Em geral, o seguro aeronáutico não indeniza: Perdas, danos ou responsabilidades decorrentes direta ou indiretamente de atos de hostilidade ou de guerra, rebelião, insurreição, revolução, confisco, nacionalização, destruição ou requisição por autoridade de fato ou de direito. Qualquer perda, destruição ou dano direta ou indiretamente causado por radiações ionizantes ou por radioatividade de qualquer combustível nuclear;  Perdas ou danos causados por ventos de velocidade igual ou superior a 60 nós, terremotos e outras convulsões da natureza, salvo quando a aeronave estiver em voo ou manobra;  Lucros cessantes e danos emergentes direta ou indiretamente resultantes da paralisação da aeronave segurada, mesmo quando em consequência dos riscos cobertos;  Danos morais e/ou estéticos pelas quais o segurado venha a ser legalmente obrigado a pagar como resultado de danos materiais e/ou corporais provocados a terceiros.

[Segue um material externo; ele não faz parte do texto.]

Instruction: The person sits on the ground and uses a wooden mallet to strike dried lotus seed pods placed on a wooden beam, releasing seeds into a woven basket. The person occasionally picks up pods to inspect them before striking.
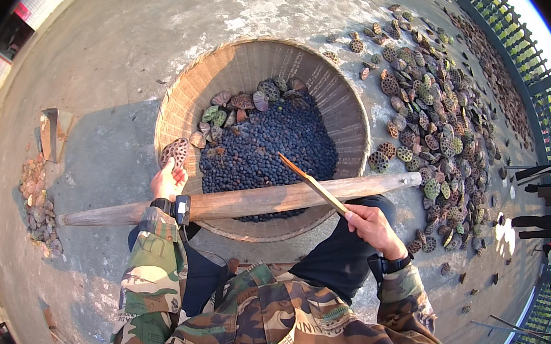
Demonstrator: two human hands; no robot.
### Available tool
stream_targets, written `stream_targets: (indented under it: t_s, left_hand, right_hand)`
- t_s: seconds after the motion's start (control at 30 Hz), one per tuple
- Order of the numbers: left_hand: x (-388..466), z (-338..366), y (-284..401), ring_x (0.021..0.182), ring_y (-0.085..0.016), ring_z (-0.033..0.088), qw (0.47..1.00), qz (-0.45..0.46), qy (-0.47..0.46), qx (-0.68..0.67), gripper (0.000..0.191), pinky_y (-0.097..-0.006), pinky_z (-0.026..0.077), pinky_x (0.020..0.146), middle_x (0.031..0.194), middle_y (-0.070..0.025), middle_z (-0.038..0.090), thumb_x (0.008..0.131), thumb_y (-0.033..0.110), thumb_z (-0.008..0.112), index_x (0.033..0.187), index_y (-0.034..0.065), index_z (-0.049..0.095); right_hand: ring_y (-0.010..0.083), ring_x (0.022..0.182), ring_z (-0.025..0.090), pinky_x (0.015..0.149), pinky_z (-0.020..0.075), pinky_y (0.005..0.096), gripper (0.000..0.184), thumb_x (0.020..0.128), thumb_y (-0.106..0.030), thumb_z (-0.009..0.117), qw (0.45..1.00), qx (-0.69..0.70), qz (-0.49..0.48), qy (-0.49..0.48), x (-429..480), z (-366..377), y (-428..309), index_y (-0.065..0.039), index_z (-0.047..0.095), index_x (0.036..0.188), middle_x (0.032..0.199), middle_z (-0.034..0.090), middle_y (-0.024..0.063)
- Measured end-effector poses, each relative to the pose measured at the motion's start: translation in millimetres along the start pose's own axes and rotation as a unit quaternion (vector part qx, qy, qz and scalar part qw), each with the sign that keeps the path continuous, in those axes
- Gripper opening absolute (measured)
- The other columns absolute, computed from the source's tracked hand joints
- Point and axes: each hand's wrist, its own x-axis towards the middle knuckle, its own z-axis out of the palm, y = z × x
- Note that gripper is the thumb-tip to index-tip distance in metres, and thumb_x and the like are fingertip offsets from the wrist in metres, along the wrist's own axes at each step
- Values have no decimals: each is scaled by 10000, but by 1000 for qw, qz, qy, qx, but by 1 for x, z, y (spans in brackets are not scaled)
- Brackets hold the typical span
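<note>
My left hand (169, 182) holds a dried lotus seed pod (174, 152) over the left rim of a large woven bamboo basket (365, 131). In my right hand (371, 229) is a thin wooden stick (319, 190), its pointed tip over the basket. Dark lotus seeds (268, 145) fill the basket's bottom, with more pods (241, 101) along their upper left edge. A long tapered wooden pole (278, 196) lies across the near part of the basket, between my hands and in front of my knees.
Many lotus pods (444, 125) are heaped on the concrete ground at the right. A smaller pile of husks (40, 211) lies at the left, near a metal-looking scoop or box (53, 134). A green balustrade (536, 74) runs along the far right, where people in dark trousers (544, 225) stand.
</note>
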Motion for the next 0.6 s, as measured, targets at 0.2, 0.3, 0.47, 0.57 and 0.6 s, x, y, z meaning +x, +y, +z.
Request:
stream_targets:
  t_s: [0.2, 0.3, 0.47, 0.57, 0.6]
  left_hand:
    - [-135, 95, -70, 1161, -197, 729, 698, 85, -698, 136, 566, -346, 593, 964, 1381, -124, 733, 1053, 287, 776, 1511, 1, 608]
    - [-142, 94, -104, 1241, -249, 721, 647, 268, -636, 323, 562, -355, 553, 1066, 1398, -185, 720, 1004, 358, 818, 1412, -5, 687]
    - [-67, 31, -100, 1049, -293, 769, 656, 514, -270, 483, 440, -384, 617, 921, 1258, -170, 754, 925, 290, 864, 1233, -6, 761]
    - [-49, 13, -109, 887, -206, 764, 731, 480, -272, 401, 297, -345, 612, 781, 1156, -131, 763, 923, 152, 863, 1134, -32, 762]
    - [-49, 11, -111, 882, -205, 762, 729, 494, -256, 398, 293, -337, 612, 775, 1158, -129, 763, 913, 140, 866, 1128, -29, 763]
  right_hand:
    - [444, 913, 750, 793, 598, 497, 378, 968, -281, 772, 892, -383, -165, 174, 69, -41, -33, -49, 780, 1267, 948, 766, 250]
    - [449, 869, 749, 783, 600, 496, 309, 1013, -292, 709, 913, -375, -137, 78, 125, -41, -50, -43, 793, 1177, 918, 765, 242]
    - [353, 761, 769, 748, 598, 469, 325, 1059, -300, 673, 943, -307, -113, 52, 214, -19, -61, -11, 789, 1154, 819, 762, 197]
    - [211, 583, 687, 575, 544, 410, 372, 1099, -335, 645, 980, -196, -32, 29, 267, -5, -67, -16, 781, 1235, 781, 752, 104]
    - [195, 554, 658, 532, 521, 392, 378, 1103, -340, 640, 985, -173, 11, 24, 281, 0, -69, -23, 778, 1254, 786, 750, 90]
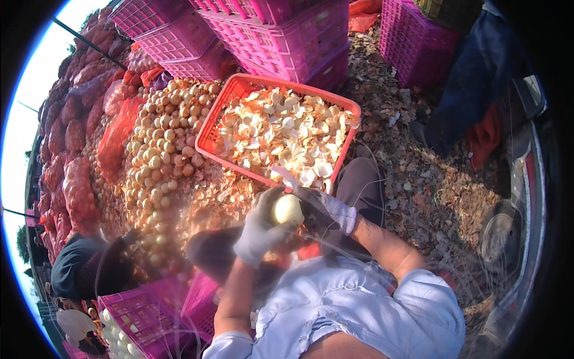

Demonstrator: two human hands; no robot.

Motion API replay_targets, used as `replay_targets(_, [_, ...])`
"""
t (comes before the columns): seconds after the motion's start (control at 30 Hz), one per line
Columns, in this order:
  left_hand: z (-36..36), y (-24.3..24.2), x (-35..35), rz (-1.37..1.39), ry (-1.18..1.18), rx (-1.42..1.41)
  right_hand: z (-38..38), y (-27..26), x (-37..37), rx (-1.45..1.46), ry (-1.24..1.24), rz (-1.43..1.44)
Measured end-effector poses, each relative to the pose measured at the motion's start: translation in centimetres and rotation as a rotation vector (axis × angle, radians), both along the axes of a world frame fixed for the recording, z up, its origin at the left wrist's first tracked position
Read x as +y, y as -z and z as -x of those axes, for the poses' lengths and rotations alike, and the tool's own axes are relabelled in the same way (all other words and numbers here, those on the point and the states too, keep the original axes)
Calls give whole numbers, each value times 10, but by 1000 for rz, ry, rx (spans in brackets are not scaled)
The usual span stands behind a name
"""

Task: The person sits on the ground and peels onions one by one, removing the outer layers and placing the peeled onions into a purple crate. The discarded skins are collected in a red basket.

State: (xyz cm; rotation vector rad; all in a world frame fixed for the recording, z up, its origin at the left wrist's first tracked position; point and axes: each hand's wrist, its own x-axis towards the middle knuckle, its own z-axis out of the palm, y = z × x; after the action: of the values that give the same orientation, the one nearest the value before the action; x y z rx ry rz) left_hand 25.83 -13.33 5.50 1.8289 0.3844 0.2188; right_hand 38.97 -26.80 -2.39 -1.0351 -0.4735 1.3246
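My left hand (261, 229), in a grey-white work glove, is closed around a pale peeled onion (288, 209). My right hand (323, 207), gloved too, is at the onion's right side, and a curved knife blade (284, 175) juts up and left from its fingers. Both hands are just below the near rim of a red plastic basket (257, 176), which holds a heap of onion skins and cut pieces (287, 125). To the left of the basket lies a large pile of onions (161, 143) on the ground.
Magenta crates (287, 49) are stacked behind the basket, with another stack (406, 45) at upper right. Red mesh sacks (78, 179) of onions line the left. A co-worker (89, 267) is at lower left, near a tilted magenta crate (143, 309). A wheel (497, 235) shows at right.
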Motion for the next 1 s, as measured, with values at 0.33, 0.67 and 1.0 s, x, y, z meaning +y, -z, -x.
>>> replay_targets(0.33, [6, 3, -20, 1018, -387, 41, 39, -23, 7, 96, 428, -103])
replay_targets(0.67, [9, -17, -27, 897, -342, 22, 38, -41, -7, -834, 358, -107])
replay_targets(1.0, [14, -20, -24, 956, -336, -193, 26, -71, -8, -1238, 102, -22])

Entretanto, alguns desses riscos podem ser cobertos nas condições especiais do contrato mediante aquisição de coberturas facultativas e adicionais tais como a que protege a aeronave dos danos causados por guerras, sequestros, atos de terrorismo ou a que a protege de ventos de mais de 60 nós etc.

Por que é importante contratar o seguro aeronáutico?

Aviões são sabidamente caros: o modelo mais simples da Cessna (o 162 a hélice), por exemplo, custa mais de US$ 100 mil e um Boeing 737, mais de US$ 100 milhões. Adicione a isto, na aviação comercial, as centenas de passageiros e tripulantes que são transportados em cada viagem e que podem reclamar indenizações em caso de acidente, e é óbvia a necessidade do seguro por parte do proprietário do avião e do transportador. E acidentes acontecem, desde colisão com aves e impacto de raios até aterrissagens forçadas, atos de terrorismo e a queda pura e simples da aeronave. Não surpreende assim a informação da Comissão Europeia de que os prêmios diretos arrecadados em seguro aeronáutico no mundo pelas empresas aéreas superem os US$ 2 bilhões por ano.